DOD: Steering committee on emerging technology (Title II, Sec. 236)
The Secretary of Defense is permitted to establish a steering committee on emerging technology and national security threats to develop a strategy for the organizational change, concept and capability development, and technology investments needed to maintain the technological superiority of the United States military as outlined in the National Defense Strategy. The committee is to provide recommendations to the Secretary of Defense on the implementation of the strategy they developed, the steps that may be taken to address the threats they identify, as well as any changes to the Defense Planning Guidance.
This committee will sunset October 1, 2024; members are to include the Deputy Secretary, the Vice Chairman of the Joint Chiefs of Staff, the Under Secretary for Intelligence and Security, the Under Secretary for Research and Engineering, the Under Secretary for Personnel and Readiness, the Under Secretary for Acquisition and Sustainment, the DOD CIO, and other officials the Secretary deems appropriate.
DOD: Application of artificial intelligence to the defense reform pillar of the National Defense Strategy (Title II, Sec. 234)
Consistent with reform efforts to support the National Defense Strategy, this measure directs the Secretary of Defense to identify a set of at least five use cases for existing AI-enabled systems to support improved management of enterprise acquisition, personnel, audit, or financial management functions. It also directs the Secretary to pilot technology development and prototyping activities that leverage commercially available technologies and systems to demonstrate new AI-enabled capabilities can support the use cases to be identified above.

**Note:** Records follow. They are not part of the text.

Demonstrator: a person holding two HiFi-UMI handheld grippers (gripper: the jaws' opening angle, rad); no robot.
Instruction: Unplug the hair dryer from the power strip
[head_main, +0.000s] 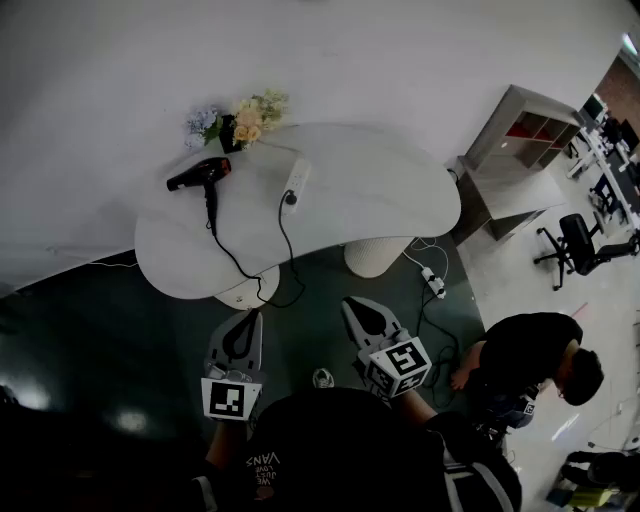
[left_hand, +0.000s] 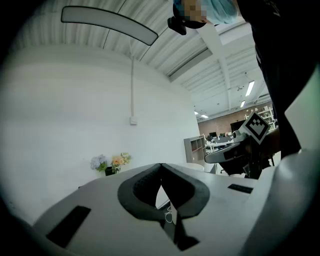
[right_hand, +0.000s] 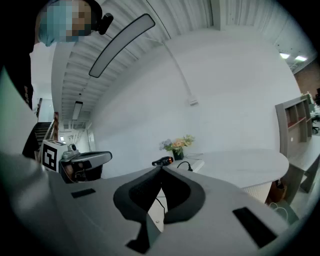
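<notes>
Both tongs are closed on nothing: left gripper (head_main: 256, 318) and right gripper (head_main: 350, 305) hang side by side, well short of the table (head_main: 390, 190). Far ahead of the left one lies the hair dryer (head_main: 200, 173); ahead between them, the power strip (head_main: 297, 178), plug (head_main: 290, 199) seemingly seated (approach stage, I judge). Next: reach forward, open, pinch the plug.
</notes>
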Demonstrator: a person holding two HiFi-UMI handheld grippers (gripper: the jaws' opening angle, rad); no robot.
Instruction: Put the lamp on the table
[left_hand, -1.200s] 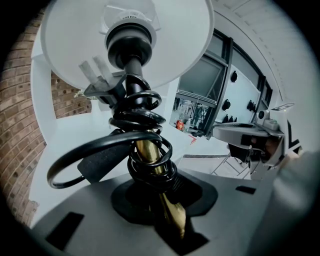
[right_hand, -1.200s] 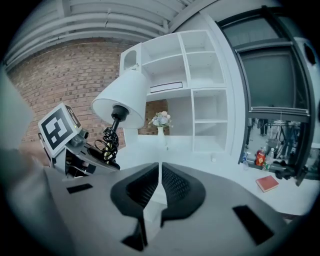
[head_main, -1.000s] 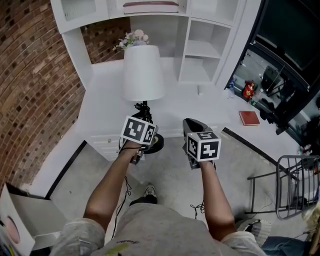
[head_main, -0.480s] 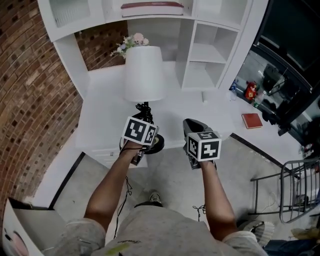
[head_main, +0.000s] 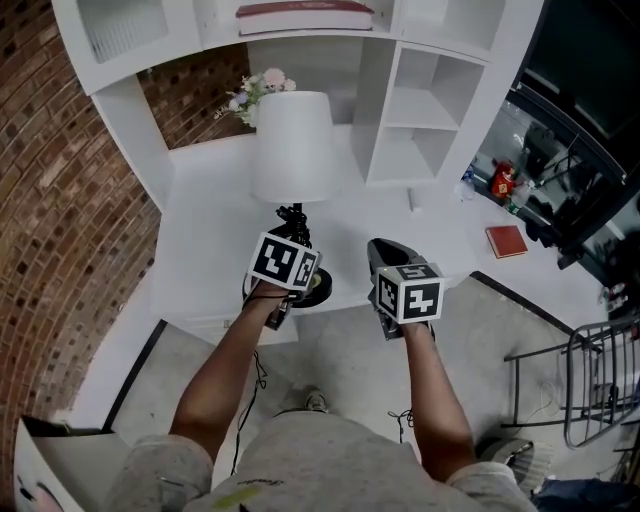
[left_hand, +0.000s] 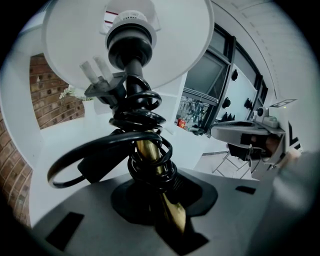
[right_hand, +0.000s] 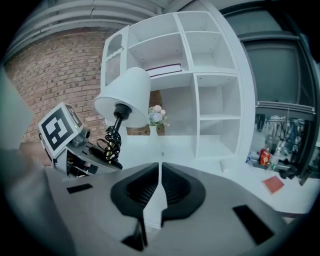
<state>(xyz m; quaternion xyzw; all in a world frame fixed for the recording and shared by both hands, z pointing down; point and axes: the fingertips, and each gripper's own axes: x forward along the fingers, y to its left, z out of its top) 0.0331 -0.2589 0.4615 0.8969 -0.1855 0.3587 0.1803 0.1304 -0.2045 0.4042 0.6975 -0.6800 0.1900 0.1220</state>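
Lamp (head_main: 291, 160) in left gripper's (left_hand: 161, 194) tight jaws at table (head_main: 200, 235) edge; right gripper's (right_hand: 159, 184) jaws together, empty; flowers (head_main: 255, 88), shelves (head_main: 420, 100) beyond.

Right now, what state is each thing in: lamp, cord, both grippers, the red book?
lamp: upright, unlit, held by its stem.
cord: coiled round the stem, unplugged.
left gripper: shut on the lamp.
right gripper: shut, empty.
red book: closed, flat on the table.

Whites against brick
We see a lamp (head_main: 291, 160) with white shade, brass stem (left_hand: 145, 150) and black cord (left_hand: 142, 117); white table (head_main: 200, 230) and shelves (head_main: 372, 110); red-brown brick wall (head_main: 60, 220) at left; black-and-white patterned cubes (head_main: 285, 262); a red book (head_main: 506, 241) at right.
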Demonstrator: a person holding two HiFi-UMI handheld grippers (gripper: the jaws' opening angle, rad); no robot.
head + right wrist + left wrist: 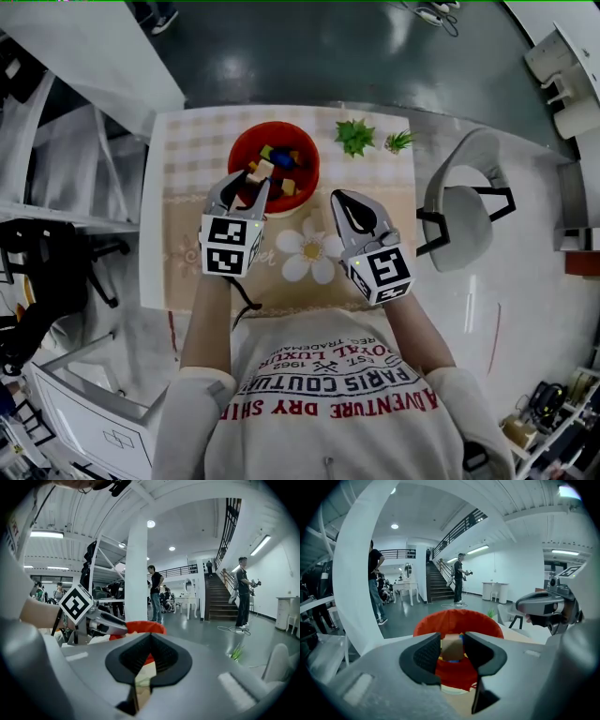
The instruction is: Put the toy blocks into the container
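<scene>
Block, tan wood (263, 170), sits clamped between the two dark pads of the left gripper (254, 179). In the left gripper view the jaws stand at a middling gap, both pads pressed flat on the sides of the tan block (451, 648), which fills the space between them near the tips.

Red bowl (305, 155) stands toward the far side of the table (187, 141), roughly centred. The left gripper reaches in from the near-left, so the held block hangs over the bowl's near-left rim area. Seen along the jaws, the red bowl (459, 620) lies directly behind and below the block. Whether the block touches anything in the bowl cannot be told.

Coloured blocks (284, 161) lie heaped inside the bowl, just beyond the held one.

Right gripper (339, 202) sits to the right of the bowl, apart from it and nearer the person. Its own view shows the right gripper (149, 639) with pads met at the tips and nothing between them; the red bowl (140, 627) shows beyond, with the left gripper (110, 626) to the left.

Two small green plants (356, 137) stand at the far right of the table, and a white chair (464, 211) is off its right edge.
</scene>
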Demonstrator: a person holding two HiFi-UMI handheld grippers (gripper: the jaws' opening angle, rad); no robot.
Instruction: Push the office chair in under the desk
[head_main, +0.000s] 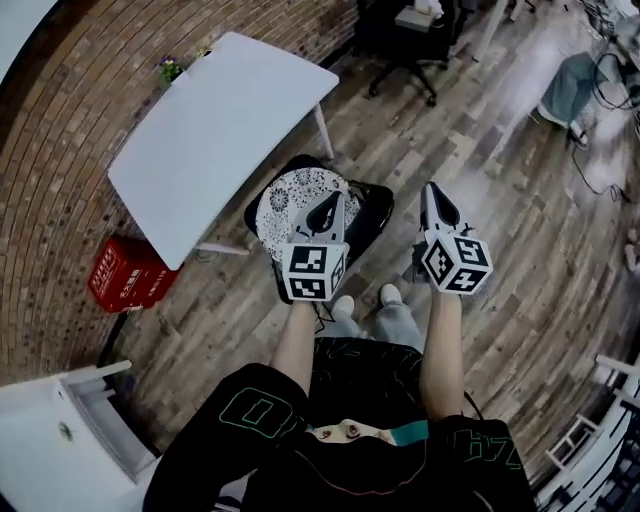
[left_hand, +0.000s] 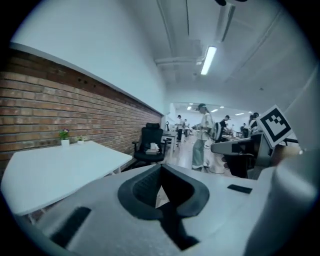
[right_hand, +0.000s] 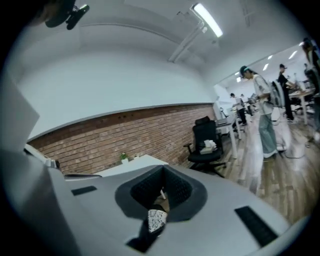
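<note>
Two empty grippers, approach step I reckon. Head view: office chair (head_main: 370, 210) sits just near-right of the desk (head_main: 220, 120), my left gripper (head_main: 328, 206) over it, right gripper (head_main: 437, 196) beside. Left gripper view: jaws pressed together. Right gripper view: same. Next: shove it desk-ward.

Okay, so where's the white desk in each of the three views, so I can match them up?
Head view: the white desk fills the upper left, along the brick wall.
Left gripper view: the desk is at the left edge, below the bricks.
Right gripper view: the desk is a small strip, left of centre.
Shared landmark: the potted plant on the desk's wall side.
</note>
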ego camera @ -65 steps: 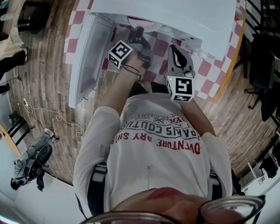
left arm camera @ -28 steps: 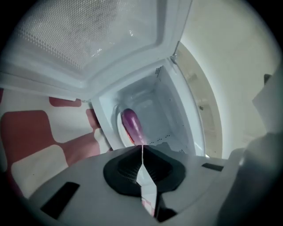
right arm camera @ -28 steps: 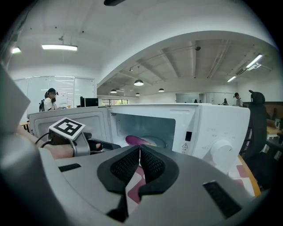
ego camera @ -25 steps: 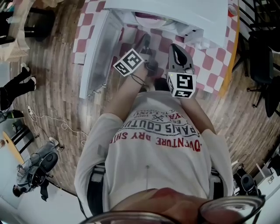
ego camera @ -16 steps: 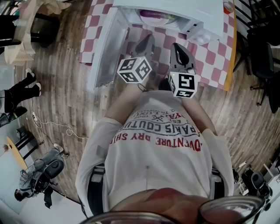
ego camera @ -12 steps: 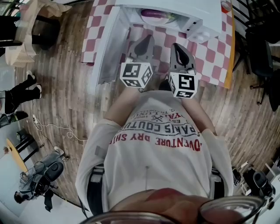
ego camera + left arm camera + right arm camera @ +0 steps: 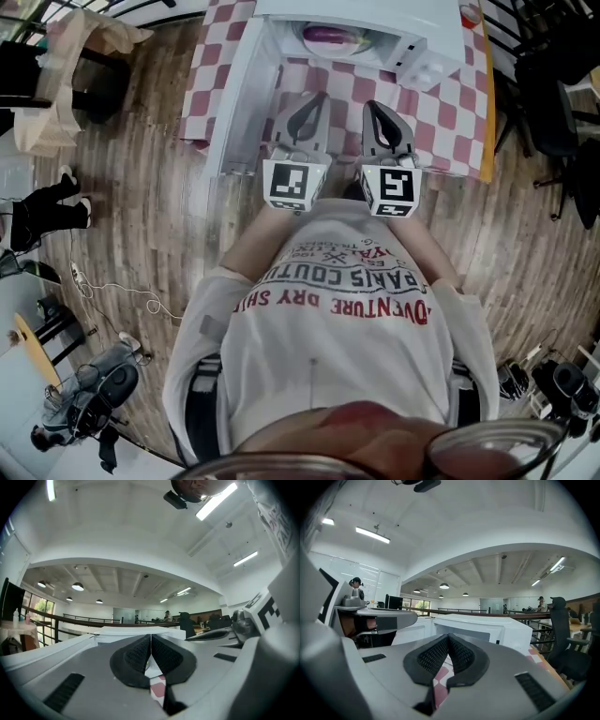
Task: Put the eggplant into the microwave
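Observation:
The purple eggplant (image 7: 326,35) lies on the plate inside the white microwave (image 7: 394,23), whose door (image 7: 239,94) hangs open to the left. Both grippers are held level in front of the opening, side by side and close to the person's chest. My left gripper (image 7: 317,97) is shut with nothing between its pads (image 7: 140,653). My right gripper (image 7: 374,106) is shut and empty too, pads (image 7: 459,654) pressed together. The right gripper view looks at the microwave (image 7: 487,627) and its open cavity, with the left gripper (image 7: 377,617) at its left edge.
The microwave stands on a table with a pink and white checked cloth (image 7: 450,117). A small white object (image 7: 433,67) lies by the microwave's right corner. Dark office chairs (image 7: 553,103) stand to the right, over a wooden floor (image 7: 122,187).
Both grippers have drawn back from the microwave toward the person and risen. The left gripper has rolled so its marker cube faces up. The eggplant has stayed inside.

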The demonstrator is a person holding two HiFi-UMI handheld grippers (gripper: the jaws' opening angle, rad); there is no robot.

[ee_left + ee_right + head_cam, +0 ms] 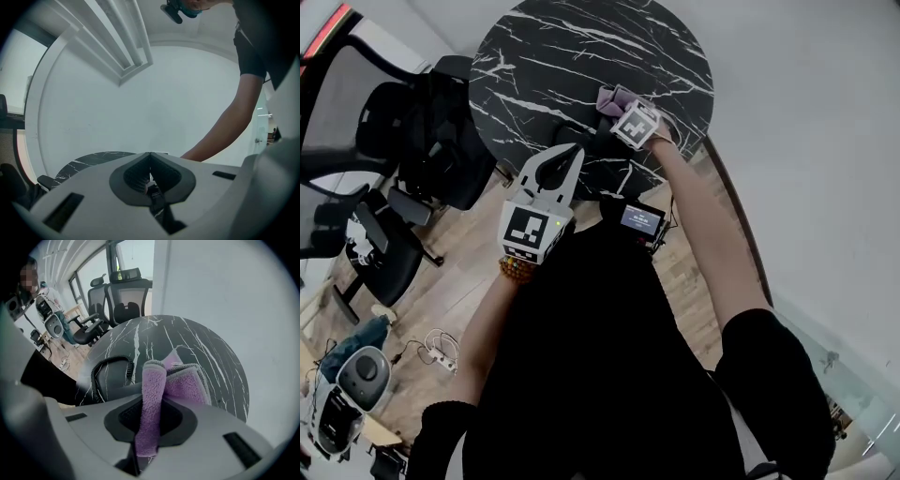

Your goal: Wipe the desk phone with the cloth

DOD: Board of advisors for the Joint Artificial Intelligence Center (Title II, Sec. 233)
The NDAA establishes a board of advisors for the JAIC to provide independent strategic advice and technical expertise to the Secretary and the JAIC Director, conduct long-range studies on AI, and assist Pentagon leadership in developing strategic level guidance on AI-related hardware procurement and supply-chain issues. The board is to be appointed by the Secretary and composed of experts from academic or private sector organizations outside DOD.
DOD: Modification of joint artificial intelligence research, development, and transition Activities (Title II, Sec. 232)
This measure amends the organizational structure of the JAIC such that the Director will now report to the Deputy Secretary of Defense instead of the DOD Chief Information Officer (CIO). It places additional emphasis on the acquisition and development of mature AI technologies and gives the Secretary of Defense greater latitude to make decisions about JAIC personnel in research, development and procurement roles.
DOD: Modification of biannual report on the Joint Artificial Intelligence Center (Title II, Sec. 231)
This provision alters the requirements of the Department of Defense’s (DOD) Joint AI Center (JAIC) to include information describing how the JAIC’s efforts contribute to the development of standards in AI in its biannual reports. This is to take into account developments made in collaboration with agencies inside and outside DOD and the Intelligence Community (IC) and further requires the JAIC to report on the status of active-duty military personnel assigned to it.